— WHAT YOU WILL DO —
Every entry below should appear in the answer exactly as written, apart from the pictures.
:: RECORDS SUPPLIED ::
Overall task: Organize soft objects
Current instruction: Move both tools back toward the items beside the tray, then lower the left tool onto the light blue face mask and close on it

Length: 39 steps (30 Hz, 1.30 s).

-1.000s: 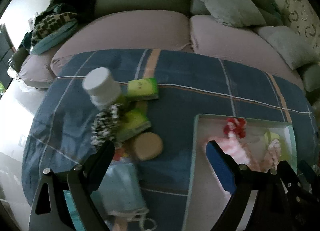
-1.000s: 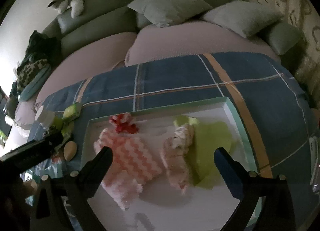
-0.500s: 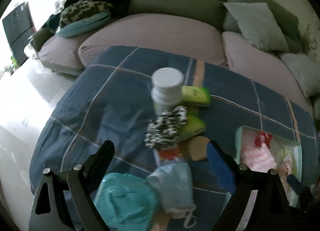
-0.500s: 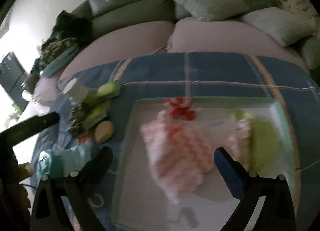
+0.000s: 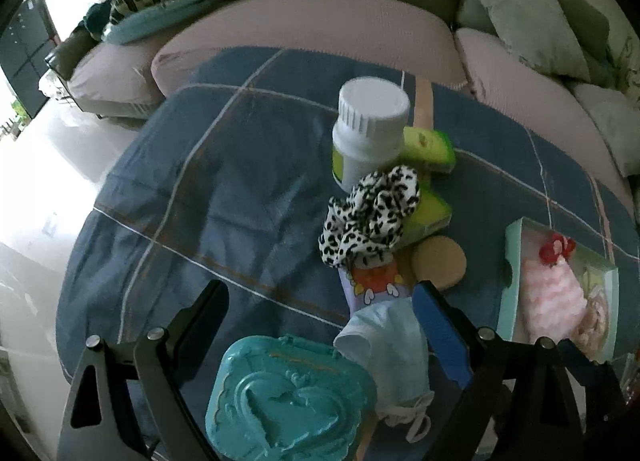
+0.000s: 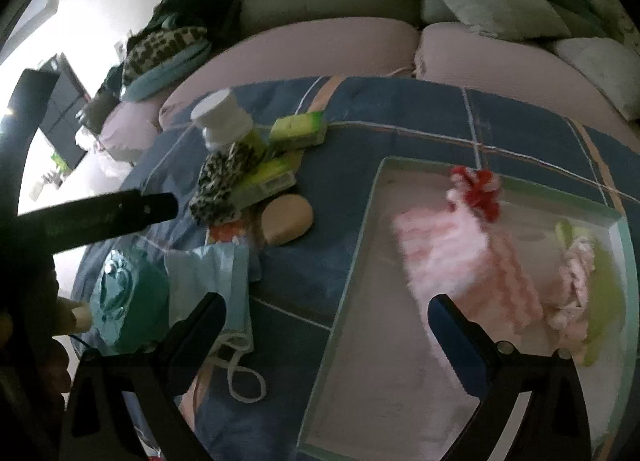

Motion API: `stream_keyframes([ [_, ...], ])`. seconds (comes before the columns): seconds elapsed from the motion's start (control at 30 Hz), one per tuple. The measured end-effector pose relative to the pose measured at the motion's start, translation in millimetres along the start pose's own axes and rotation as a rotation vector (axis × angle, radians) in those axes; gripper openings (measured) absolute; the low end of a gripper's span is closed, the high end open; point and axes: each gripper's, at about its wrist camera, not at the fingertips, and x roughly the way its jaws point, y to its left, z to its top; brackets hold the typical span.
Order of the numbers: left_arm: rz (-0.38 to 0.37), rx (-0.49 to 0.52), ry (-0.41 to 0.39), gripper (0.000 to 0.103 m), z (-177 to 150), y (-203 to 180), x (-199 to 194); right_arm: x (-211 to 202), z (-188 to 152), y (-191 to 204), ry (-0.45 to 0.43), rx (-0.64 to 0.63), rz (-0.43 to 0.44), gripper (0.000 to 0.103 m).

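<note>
Reaching: face mask (image 5: 394, 357) is approached beside tray (image 6: 356, 237).
Left gripper (image 5: 320, 309): jaws spread, nothing pinched.
Right gripper (image 6: 326, 313): jaws spread, empty.
Next: mask to be pinched, likely.

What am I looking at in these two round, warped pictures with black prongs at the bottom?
Each picture comes from a fisheye camera mounted on a hand-held tool, looking along its two fingers; a person carries one in each hand. The left tool and the right tool both stand open and hold nothing. Below lies a blue plaid cloth in front of a sofa. On the cloth: a white bottle, a spotted scrunchie, green boxes, a round tan puff, a light blue face mask and a teal case. The tray already holds a pink knitted cloth and other soft pieces.
</note>
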Motion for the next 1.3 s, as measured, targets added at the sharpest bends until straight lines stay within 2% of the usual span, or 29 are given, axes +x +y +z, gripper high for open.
stream_keyframes([
  [0.1,-0.009,0.015,0.018,0.093,0,-2,7,5,-1,3,0.016,-0.004,-0.006,0.102],
  [0.23,-0.063,0.014,0.05,0.093,2,-6,16,8,4,1,0.019,0.003,0.0,0.102],
  [0.4,-0.072,0.009,0.076,0.093,6,-7,26,0,20,-4,0.001,-0.013,-0.064,0.102],
  [0.63,-0.075,0.012,0.094,0.093,6,-8,32,-10,51,-26,-0.009,0.033,-0.129,0.102],
  [0.8,-0.077,0.027,0.106,0.093,8,-9,34,-6,71,-22,0.005,0.024,-0.119,0.102],
  [0.93,-0.084,0.027,0.11,0.093,13,-11,35,-3,71,-22,-0.016,0.049,-0.078,0.102],
  [1.13,-0.098,0.119,0.148,0.093,18,-26,39,0,63,-26,-0.001,0.053,-0.078,0.102],
  [1.23,-0.139,0.166,0.212,0.093,22,-30,48,-7,62,-34,-0.022,0.082,-0.066,0.102],
  [1.3,-0.1,0.225,0.254,0.093,22,-35,53,-12,62,-39,-0.035,0.095,-0.063,0.102],
])
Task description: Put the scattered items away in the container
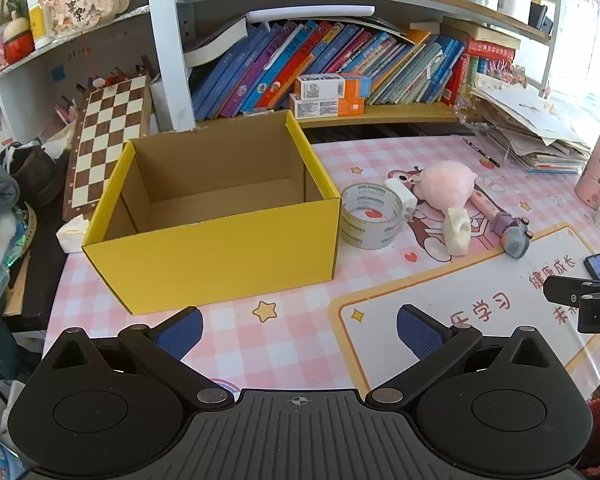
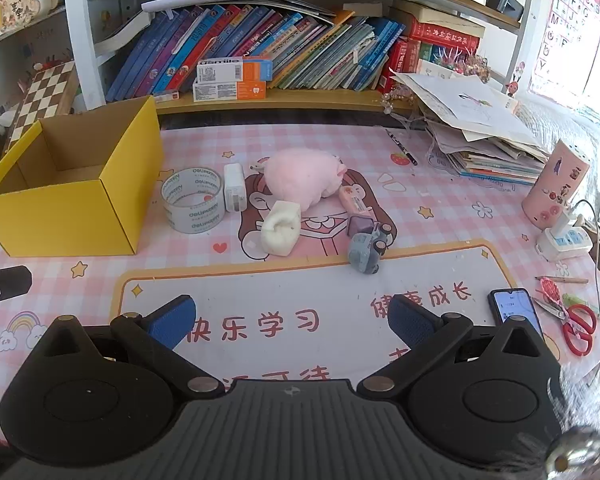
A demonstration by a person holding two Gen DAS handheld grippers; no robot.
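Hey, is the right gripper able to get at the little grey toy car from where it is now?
Probably yes. The right gripper is open and empty, and the grey toy car sits ahead of it with only bare mat between. The purple block touches the car's far side.

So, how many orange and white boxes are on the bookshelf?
2, stacked before the books: upper box on lower box. More may hide behind.

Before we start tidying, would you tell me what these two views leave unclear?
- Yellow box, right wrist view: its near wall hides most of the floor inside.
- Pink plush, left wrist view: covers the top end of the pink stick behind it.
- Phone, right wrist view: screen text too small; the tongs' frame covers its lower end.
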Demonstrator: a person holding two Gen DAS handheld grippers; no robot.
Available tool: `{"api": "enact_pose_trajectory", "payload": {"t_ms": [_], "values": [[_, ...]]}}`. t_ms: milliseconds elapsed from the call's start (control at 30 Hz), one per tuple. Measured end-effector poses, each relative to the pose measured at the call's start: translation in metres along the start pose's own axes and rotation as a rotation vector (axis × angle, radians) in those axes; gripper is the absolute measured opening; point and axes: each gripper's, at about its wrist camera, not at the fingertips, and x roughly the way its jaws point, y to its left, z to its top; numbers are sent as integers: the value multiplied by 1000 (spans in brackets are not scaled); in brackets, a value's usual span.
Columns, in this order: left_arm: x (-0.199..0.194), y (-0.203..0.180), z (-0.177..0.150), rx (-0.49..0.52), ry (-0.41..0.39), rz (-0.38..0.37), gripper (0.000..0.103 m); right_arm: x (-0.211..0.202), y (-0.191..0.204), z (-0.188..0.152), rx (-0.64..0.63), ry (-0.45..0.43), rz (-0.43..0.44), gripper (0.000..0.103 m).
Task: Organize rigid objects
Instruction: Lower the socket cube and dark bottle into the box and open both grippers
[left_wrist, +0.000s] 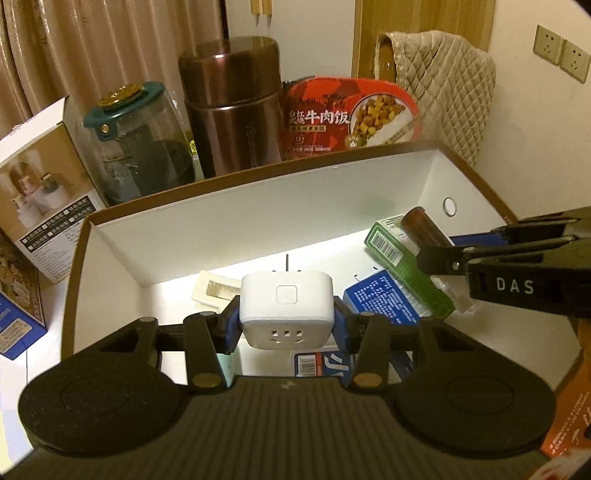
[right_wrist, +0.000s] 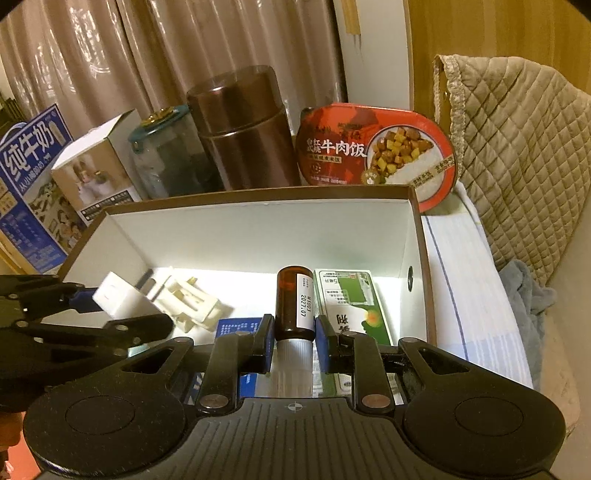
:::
— RESPONSE TO THE EXERCISE —
Overall task: Organize soft objects
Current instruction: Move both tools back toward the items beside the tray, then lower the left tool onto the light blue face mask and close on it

Length: 39 steps (30 Hz, 1.30 s).

-1.000s: 
-1.000s: 
-0.500s: 
-0.500s: 
+0.000s: 
+0.000s: 

Motion API: `stream_keyframes([ [_, ...], ])`. seconds (comes before the columns): seconds elapsed from the motion's start (control at 30 Hz), one per tuple. The measured end-effector pose relative to the pose measured at the motion's start, translation in millimetres along the start pose's own axes and rotation as a rotation vector (axis × angle, radians) in those axes; gripper openings (measured) absolute; the low end of a gripper's span is closed, the high end open; point and axes: each gripper's, at about its wrist camera, not at the fingertips, and x roughly the way its jaws point, y to its left, z to its top; brackets hold the typical span.
Order of the numbers: left_arm: rz (-0.38 to 0.37), rx (-0.49 to 0.52), ry (-0.41 to 0.39), gripper (0.000 to 0.103 m), z (-177 to 150), y (-203 to 180), x (-199 to 194); right_arm: x (-211 to 202), z (-188 to 152), y (-191 to 204), ry (-0.45 to 0.43), rx (-0.64 to 0.63), rz (-0.43 to 0.44), gripper (0.000 to 0.103 m).

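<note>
Reaching: face mask (image 5: 394, 357) is approached beside tray (image 6: 356, 237).
Left gripper (image 5: 320, 309): jaws spread, nothing pinched.
Right gripper (image 6: 326, 313): jaws spread, empty.
Next: mask to be pinched, likely.

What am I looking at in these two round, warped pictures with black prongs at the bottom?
Each picture comes from a fisheye camera mounted on a hand-held tool, looking along its two fingers; a person carries one in each hand. The left tool and the right tool both stand open and hold nothing. Below lies a blue plaid cloth in front of a sofa. On the cloth: a white bottle, a spotted scrunchie, green boxes, a round tan puff, a light blue face mask and a teal case. The tray already holds a pink knitted cloth and other soft pieces.
</note>
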Motion for the next 1.3 s, as measured, targets added at the sharpest bends until straight lines stay within 2% of the usual span, or 29 are given, axes +x +y +z, gripper high for open.
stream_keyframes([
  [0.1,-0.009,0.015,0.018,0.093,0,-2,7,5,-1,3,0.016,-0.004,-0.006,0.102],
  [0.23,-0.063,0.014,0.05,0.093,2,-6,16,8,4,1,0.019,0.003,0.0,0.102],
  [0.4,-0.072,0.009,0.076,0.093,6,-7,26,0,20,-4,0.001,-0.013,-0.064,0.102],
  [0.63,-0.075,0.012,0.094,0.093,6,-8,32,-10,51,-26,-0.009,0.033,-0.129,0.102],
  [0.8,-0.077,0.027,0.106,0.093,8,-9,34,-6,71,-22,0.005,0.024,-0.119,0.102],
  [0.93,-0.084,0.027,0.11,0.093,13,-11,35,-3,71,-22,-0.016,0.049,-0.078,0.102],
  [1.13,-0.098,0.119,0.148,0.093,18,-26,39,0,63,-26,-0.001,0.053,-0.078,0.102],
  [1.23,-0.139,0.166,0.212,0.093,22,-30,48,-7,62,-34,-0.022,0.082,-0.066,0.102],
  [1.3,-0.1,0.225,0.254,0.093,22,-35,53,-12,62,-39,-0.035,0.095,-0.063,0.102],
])
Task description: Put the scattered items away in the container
A demonstration by a person holding two Gen DAS handheld grippers; no robot.
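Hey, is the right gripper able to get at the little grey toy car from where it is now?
Probably yes. The right gripper is open and empty, and the grey toy car sits ahead of it with only bare mat between. The purple block touches the car's far side.

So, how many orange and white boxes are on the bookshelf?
2, stacked before the books: upper box on lower box. More may hide behind.

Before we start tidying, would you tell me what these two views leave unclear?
- Yellow box, right wrist view: its near wall hides most of the floor inside.
- Pink plush, left wrist view: covers the top end of the pink stick behind it.
- Phone, right wrist view: screen text too small; the tongs' frame covers its lower end.
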Demonstrator: a person holding two Gen DAS handheld grippers; no robot.
Available tool: `{"api": "enact_pose_trajectory", "payload": {"t_ms": [_], "values": [[_, ...]]}}`. t_ms: milliseconds elapsed from the call's start (control at 30 Hz), one per tuple. Measured end-effector poses, each relative to the pose measured at the call's start: translation in metres along the start pose's own axes and rotation as a rotation vector (axis × angle, radians) in those axes; gripper is the absolute measured opening; point and axes: each gripper's, at about its wrist camera, not at the fingertips, and x roughly the way its jaws point, y to its left, z to its top; numbers are sent as integers: the value multiplied by 1000 (spans in brackets are not scaled); in brackets, a value's usual span.
Columns, in this order: left_arm: x (-0.199..0.194), y (-0.203..0.180), z (-0.177..0.150), rx (-0.49..0.52), ry (-0.41..0.39), rz (-0.38..0.37), gripper (0.000..0.103 m); right_arm: x (-0.211..0.202), y (-0.191..0.204), z (-0.188..0.152), rx (-0.64..0.63), ry (-0.45..0.43), rz (-0.43..0.44), gripper (0.000..0.103 m).
Task: Organize rigid objects
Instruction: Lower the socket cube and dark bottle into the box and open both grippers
[left_wrist, +0.000s] 
[right_wrist, +0.000s] 

The response is finished, and the exercise is complete.